– Родителям не нравится, что я проведу с тобой три недели, – пояснила Зигрун, когда Бьёрн привез ее и попрощался с Каспаром не просто холодно, как обычно, а вызывающе грубо. – Теперь им уже не нравится даже, что я играю на пианино. Они сами ни на чем не играют, и у нас нет ни одного знакомого, кто бы играл на каком-нибудь инструменте. Барабан, или волынка, или лютня еще куда ни шло, а пианино… Они не запрещают мне играть, но когда слышат, что я занимаюсь, сразу кто-то приходит – мать или отец – и говорит, что мне надо помочь в саду, или в курятнике, или еще где-нибудь. Чаще всего я играю в наушниках, и они меня не слышат, но иногда мне хочется, чтобы в комнате звучала музыка…
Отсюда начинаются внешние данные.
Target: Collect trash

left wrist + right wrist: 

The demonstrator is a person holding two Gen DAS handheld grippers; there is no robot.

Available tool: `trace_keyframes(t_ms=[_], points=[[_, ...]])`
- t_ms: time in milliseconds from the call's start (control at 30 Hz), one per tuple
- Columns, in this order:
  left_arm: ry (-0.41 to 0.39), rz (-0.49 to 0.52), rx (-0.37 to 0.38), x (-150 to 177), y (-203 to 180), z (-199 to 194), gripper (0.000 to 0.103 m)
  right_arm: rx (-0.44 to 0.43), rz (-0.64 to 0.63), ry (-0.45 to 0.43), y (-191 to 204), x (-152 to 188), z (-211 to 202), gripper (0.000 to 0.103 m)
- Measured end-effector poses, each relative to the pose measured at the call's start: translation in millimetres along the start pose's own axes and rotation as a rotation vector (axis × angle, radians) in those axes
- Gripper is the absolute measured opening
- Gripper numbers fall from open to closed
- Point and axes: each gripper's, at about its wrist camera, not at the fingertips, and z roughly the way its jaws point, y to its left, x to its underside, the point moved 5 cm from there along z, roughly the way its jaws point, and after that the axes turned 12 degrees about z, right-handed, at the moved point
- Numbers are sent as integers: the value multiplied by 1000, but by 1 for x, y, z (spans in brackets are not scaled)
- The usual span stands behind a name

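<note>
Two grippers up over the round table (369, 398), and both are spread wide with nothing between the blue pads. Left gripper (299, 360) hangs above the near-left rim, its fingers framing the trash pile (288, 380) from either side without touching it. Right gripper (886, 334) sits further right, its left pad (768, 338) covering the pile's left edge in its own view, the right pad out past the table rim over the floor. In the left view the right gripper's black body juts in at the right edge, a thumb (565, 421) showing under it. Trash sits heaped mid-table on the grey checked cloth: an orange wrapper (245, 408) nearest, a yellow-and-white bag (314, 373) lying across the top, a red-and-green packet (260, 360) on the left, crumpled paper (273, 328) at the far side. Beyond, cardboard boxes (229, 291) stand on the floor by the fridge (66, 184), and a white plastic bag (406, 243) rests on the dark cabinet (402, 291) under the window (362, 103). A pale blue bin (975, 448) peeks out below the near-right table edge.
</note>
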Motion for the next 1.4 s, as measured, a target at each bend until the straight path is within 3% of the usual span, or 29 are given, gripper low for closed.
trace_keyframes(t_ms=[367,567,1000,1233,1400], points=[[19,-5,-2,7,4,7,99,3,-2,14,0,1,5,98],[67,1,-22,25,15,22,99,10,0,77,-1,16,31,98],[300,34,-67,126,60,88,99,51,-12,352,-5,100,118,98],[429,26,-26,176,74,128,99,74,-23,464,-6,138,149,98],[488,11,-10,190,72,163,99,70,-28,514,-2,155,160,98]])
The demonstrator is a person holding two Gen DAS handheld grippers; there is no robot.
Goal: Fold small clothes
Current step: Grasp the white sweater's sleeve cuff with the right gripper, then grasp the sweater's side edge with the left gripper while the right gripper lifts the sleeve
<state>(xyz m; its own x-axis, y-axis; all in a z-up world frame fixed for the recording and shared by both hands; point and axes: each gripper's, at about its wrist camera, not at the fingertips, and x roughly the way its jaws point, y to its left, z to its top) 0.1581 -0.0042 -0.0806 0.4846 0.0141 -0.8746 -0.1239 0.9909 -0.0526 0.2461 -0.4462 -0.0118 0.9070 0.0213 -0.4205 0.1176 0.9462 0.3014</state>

Она посмотрела на Каспара, наморщив лоб. Она понимала, что, когда сидит за пианино, она кажется родителям чужой, понимала, что сообщение Каспара об их путешествии рассердило отца, для которого это была не просто поездка, а поездка в другой, чуждый для него мир.
– Если бы ты не сказал, что мы поедем на машине ради меня, потому что я не хочу лететь на самолете, он бы запретил эту поездку. Он заметил, что я обрадовалась, и не хотел меня огорчать.
– Есть еще что-нибудь, что им не нравится?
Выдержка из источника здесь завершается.